The blunt reality is that there will be dwindling appetite and patience in the U.S. Congress - and in the American body politic writ large - to expend increasingly precious funds on behalf of nations that are apparently unwilling to devote the necessary resources or make the necessary changes to be serious and capable partners in their own defense. Nations apparently willing and eager for American taxpayers to assume the growing security burden left by reductions in European defense budgets.
Indeed, if current trends in the decline of European defense capabilities are not halted and reversed, Future U.S. political leaders- those for whom the Cold War was not the formative experience that it was for me - may not consider the return on America's investment in NATO worth the cost.
What I've sketched out is the real possibility for a dim, if not dismal future for the transatlantic alliance. Such a future is possible, but not inevitable. The good news is that the members of NATO - individually, and collectively - have it well within their means to halt and reverse these trends, and instead produce a very different future:
* By making a serious effort to protect defense budgets from being further gutted in the next round of austerity measures;
* By better allocating (and coordinating) the resources we do have; and
* By following through on commitments to the alliance and to each other.

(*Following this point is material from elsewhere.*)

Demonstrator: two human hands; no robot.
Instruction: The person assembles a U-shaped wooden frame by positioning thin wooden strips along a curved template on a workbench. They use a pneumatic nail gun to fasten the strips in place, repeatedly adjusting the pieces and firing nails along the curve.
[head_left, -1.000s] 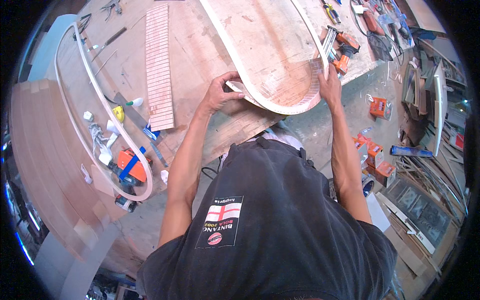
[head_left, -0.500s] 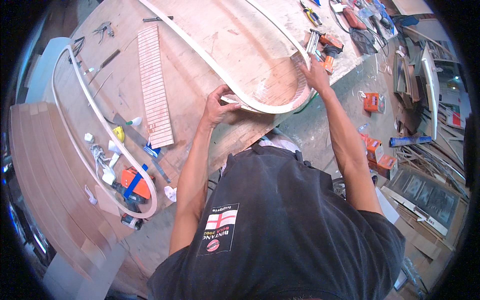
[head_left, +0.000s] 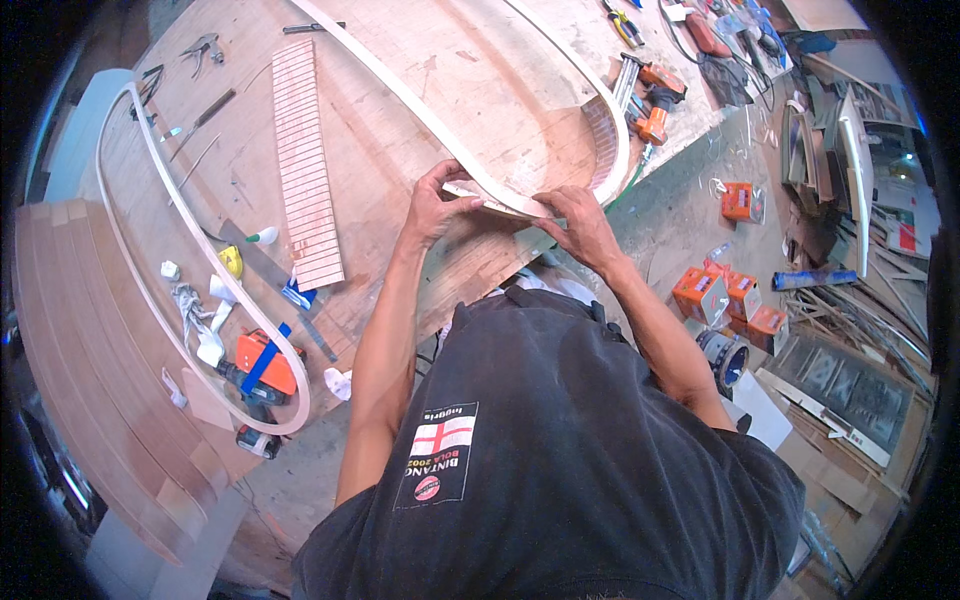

It is not too late for Europe to get its defense institutions and security relationships on track. But it will take leadership from political leaders and policy makers on this continent. It cannot be coaxed, demanded or imposed from across the Atlantic.
Over the life of the transatlantic alliance there has been no shortage of squabbles and setbacks. But through it all, we managed to get the big things right over time. We came together to make the tough decisions in the face of dissension at home and threats abroad. And I take heart in the knowledge that we can do so again.